BIM Technology: Building Information Modeling Explained
BIM is a construction acronym that most contractors know but may not really understand. BIM which stands for Building Information Modeling is one of the trending tech tools for designing, planning and constructing a building. Here’s an overview of BIM tech, what it is, how it’s used and what it means in the construction industry.

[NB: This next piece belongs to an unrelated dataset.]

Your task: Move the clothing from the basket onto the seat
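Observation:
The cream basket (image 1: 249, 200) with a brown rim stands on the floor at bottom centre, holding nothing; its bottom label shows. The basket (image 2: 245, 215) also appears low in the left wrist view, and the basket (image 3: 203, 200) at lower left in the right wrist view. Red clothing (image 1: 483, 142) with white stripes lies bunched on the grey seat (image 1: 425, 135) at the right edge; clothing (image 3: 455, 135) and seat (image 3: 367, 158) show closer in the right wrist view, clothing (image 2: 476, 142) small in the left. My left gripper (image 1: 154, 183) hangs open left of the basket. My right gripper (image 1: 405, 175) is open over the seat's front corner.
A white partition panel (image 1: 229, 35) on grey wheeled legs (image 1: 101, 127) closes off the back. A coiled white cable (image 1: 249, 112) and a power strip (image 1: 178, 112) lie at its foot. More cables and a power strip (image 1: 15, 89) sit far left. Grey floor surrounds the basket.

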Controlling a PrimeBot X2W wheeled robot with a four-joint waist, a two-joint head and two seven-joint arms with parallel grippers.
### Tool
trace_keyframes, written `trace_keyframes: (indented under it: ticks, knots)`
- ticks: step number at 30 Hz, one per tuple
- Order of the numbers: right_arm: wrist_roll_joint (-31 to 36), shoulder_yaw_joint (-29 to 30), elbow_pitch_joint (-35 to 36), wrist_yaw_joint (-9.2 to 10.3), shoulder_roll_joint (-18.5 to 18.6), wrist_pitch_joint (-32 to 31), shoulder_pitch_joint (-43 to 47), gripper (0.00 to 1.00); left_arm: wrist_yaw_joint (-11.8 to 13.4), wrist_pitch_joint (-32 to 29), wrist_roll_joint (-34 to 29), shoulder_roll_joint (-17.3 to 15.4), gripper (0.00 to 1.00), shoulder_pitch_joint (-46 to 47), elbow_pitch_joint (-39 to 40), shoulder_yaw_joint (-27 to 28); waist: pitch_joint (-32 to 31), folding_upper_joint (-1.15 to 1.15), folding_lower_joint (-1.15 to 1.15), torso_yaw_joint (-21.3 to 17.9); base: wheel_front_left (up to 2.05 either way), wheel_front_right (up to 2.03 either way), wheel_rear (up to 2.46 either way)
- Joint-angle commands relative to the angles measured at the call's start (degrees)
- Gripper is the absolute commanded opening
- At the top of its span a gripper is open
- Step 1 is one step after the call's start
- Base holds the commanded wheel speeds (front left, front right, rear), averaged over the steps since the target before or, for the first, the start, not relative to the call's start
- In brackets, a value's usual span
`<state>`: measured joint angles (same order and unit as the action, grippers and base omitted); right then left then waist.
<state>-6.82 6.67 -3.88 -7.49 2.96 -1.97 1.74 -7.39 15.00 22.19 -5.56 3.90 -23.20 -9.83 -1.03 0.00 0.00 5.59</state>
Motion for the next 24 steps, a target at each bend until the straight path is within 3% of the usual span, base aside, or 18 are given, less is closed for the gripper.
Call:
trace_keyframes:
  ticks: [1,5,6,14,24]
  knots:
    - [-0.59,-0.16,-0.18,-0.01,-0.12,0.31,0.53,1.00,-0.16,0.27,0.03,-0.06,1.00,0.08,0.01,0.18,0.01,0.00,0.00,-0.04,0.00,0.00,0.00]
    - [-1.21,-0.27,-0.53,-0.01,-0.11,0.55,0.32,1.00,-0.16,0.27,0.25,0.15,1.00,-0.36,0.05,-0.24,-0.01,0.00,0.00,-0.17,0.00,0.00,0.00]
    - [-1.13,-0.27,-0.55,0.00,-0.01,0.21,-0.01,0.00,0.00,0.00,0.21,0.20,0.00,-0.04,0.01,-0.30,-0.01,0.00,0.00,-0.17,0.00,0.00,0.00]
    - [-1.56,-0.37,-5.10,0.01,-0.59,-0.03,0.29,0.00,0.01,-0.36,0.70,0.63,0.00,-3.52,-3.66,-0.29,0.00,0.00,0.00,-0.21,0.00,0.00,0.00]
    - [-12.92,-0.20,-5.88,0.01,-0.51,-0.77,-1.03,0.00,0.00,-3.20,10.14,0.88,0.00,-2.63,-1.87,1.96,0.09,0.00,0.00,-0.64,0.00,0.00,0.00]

What is Building Information Modeling?
BIM - which stands for Building Information Modeling - is a 3D-based tech used to create a digital model of a building. The purpose of this tech is to give architects, engineers, and contractors the best tools to design, plan, execute and organize the design and building of a single project. By using 3D technology, a blueprint can be transformed into a multi-layer image that can identify design flaws, help to plan out infrastructure and pinpoint potential challenges for the construction phase.
The Benefits of BIM
In layman’s terms, BIM uses data from the design, engineering and construction processes to paint a single, clear image of what makes up a building. It contains all the information that every department needs to do their job including HVAC systems, wiring, foundation notes, wall materials, infrastructure planning and more. It can improve efficiencies for contractors, make site planning simpler and, perhaps most importantly, improve communication across departments.

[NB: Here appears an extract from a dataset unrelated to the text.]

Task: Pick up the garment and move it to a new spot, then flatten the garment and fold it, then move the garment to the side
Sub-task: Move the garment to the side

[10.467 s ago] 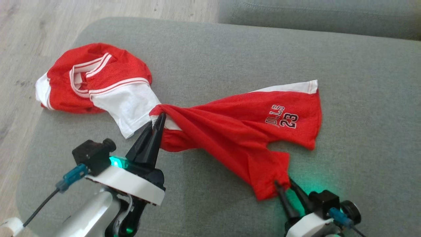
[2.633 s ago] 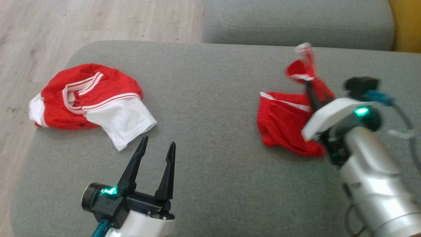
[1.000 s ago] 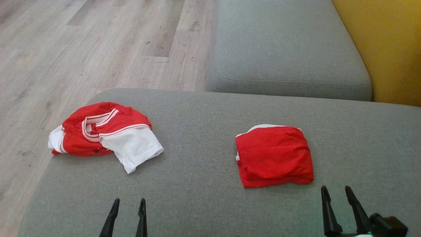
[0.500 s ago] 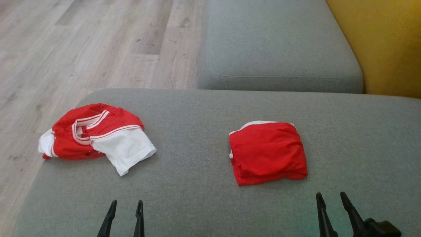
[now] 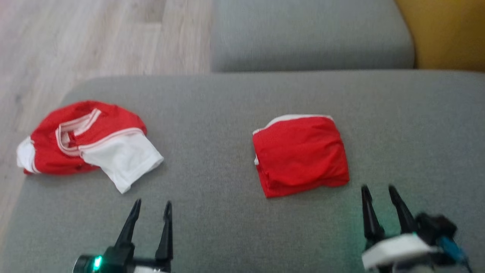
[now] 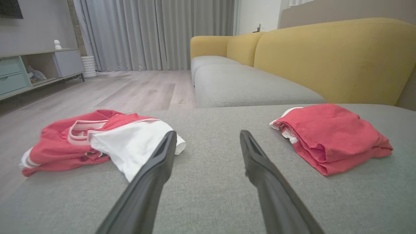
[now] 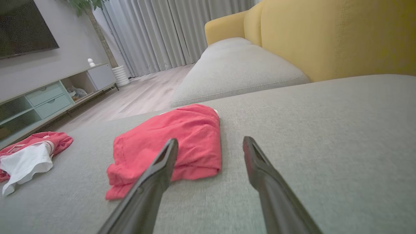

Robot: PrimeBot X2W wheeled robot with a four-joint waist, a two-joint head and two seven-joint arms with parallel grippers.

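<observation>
On the grey cushion (image 5: pixel 235 98) the crumpled garment (image 5: pixel 83 142) at the left edge may slip off. The folded red garment (image 5: pixel 299 155) lies right of centre; a one-sided pinch may undo it. Left tool (image 5: pixel 151 204) and right tool (image 5: pixel 377 187) stand wide, empty.

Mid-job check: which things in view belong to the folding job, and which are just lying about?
Job: folded red garment, lying on the grey cushion; left gripper and right gripper, both open and empty.
Lying about: crumpled red-and-white garment at the cushion's left end; yellow sofa back; low cabinet.
</observation>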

Pair with AI to Improve Efficiencies
BIM is helpful as well because it can easily be paired with Artificial Intelligence (AI) technology to help automate some of the more time-consuming ordering and managing tasks. Comparing surveillance and project-tracking images to the 3D model can automatically indicate when a new subcontractor needs to be hired or that it’s time to rent a dozer for the next phase of your project. The efficiencies of blending BIM with AI are almost endless.
Identify Safety Hazards
BIM technology can also be used to prematurely identity safety hazards on construction sites. Days that may require extra machines, working at heights or dealing with hazardous materials can be planned in advance so that safety measures can be in place and communicated well ahead of time.
Open the Doors of Prefab and Modular Construction
With design and engineering being done simultaneously with construction in mind, modular and prefab construction can be taken into consideration and integrated accordingly. Prefab and modular construction can reduce project costs and speed up timelines. It isn’t something that can be decided after the fact, though, so the consideration would have to be done at the design stage. BIM can help to identify areas of a project where modular or prefab may be a better option.
Better Quality Builds
With a 3D model, especially when it’s used alongside other software, it’s harder to miss certain building processes. Less can fall through the cracks because all of the data and information is in a coherent, usable model that is easy to use. With a better planning process in place and improved communication between designers, engineers and contractors, the quality of the build will be higher. This is not to say that traditional projects or projects without BIM tech aren’t quality projects. It is simply easier to catch inconsistencies or missed steps when the information center that you are going off of is so complete or is paired with AI tech that will tell you if anything is off about a construction plan.
BIM In Construction
BIM may not be something that every contractor interacts with on a daily basis but it is the most complete design-build technology out there. It will be used at the top level of almost every construction project in the future. Understanding what Building Information Modeling is and knowing how it’s used paints a picture of one of the biggest changes happening in the construction industry. It is just one of many technologies out there that are helping to address major pain points, such as communication and efficiency, in a way that will change the industry as a whole.